1. As we await the release this week of the latest yearly abortion statistics, we draw your attention to this edited comment from a woman who had an abortion at bpas, and contributed to a survey on customer satisfaction reported on the bpas website.

“ … there were procedures structured in which made things easier for me, for instance during the scan, not having a viewing monitor was quite appropriate. Staff also went out of their way to help me make the most of my day’s worth of childcare, and I was able to have the consultation and the termination on the same day. Here’s yet another example of your excellence: the sandwich I requested was slightly off-menu, and it was made perfectly. It was so nice to receive. … the aggregate impact of you getting so many details so very right is what made the experience as positive as possible. …”

2. A woman who herself had an abortion alerted the ProLife Alliance to the above comment, which she found particularly upsetting.
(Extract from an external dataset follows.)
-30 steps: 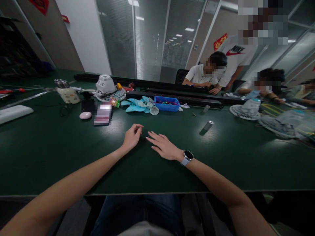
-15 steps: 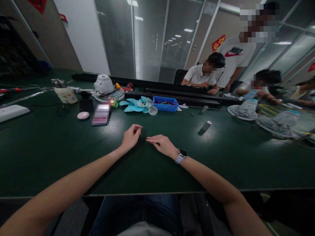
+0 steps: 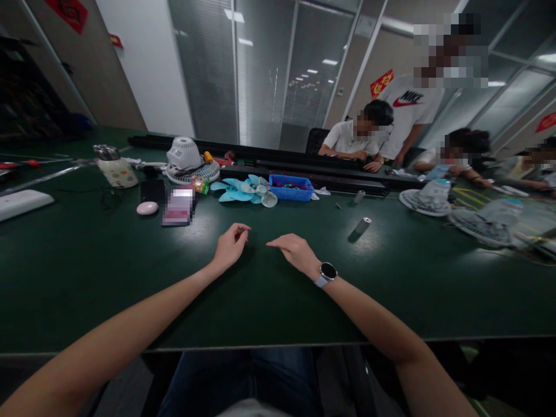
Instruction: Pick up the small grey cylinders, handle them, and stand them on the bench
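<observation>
Over the green tabletop (image 3: 269, 313), my left hand (image 3: 230, 245) is loosely curled, with a gap between thumb and fingers and nothing visible in it. My right hand (image 3: 297, 253), wearing a watch (image 3: 328, 271) at the wrist, has its fingers stretched toward the left one. A space separates the two hands. Beyond them lie light-blue fan blades (image 3: 232, 190) and a blue plastic tray (image 3: 290, 193) with wires and small parts inside. A small metal cylinder (image 3: 362, 225) stands or lies to the right of my right hand; neither hand touches it.
On the left are a pink oval object (image 3: 147, 208), a blurred flat item (image 3: 179, 211), a patterned flask (image 3: 116, 171) and a white fan head (image 3: 184, 153). Long black bars (image 3: 343, 178) run along the back. More fan parts (image 3: 428, 200) stand at right. Several people sit or stand across the table.
My right hand has shifted slightly to the right, widening the gap between the hands. My left hand has hardly moved. The camera view has tilted a little.
</observation>
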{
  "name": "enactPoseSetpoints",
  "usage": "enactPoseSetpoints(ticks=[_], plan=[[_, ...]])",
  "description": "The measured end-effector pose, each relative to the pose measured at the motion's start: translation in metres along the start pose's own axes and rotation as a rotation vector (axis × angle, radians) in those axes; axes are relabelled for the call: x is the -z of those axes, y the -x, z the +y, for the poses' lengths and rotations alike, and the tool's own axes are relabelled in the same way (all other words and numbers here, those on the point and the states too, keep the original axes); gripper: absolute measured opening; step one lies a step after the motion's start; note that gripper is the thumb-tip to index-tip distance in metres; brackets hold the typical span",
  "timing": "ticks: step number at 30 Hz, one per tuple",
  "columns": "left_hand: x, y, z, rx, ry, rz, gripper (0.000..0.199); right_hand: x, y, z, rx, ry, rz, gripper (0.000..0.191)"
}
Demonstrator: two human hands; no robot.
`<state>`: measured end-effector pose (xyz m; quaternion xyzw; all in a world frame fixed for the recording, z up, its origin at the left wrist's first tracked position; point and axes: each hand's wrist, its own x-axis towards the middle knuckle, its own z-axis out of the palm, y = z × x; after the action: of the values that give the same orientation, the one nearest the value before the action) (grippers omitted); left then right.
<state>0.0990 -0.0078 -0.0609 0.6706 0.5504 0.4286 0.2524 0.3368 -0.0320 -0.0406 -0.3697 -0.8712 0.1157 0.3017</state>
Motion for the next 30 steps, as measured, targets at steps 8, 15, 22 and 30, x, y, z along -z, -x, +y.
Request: enactPoseSetpoints(ticks=[8,15,22,30], plan=[[-0.001,-0.001,-0.002,-0.006,0.014,-0.012,0.026,0.117,0.047,0.117,-0.374,0.403,0.759,0.028],[-0.001,0.0,-0.004,0.003,0.021,-0.019,0.024,0.146,0.091,0.169,-0.587,0.528,0.832,0.031],[-0.001,0.0,-0.004,-0.027,0.028,-0.007,0.022,0.138,0.087,0.174,-0.597,0.481,0.855,0.035],[-0.001,0.0,-0.007,-0.028,0.027,-0.029,0.024,0.137,0.089,0.173,-0.561,0.475,0.863,0.033]])
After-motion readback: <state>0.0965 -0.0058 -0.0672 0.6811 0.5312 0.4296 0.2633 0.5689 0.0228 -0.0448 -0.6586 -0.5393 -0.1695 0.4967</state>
She was deeply traumatised by the operation and has written at length about her experience. These are some of her reactions:


‘I feel totally betrayed by the system that insists women have the right to choose. I am angry that the sonographer told me that it was best not to look at my baby during the scan, as I was undecided … Nobody warned me of the psychological toll – the guilt, the self-hatred, the constant crying, the inability to see or be around pregnant women, the loss of appetite, inability to sleep … Had I seen my baby on the screen during my scan I do not believe that I would have, could have aborted it.’

Is abortion really just a question of aggregate impact and the right sandwich filling …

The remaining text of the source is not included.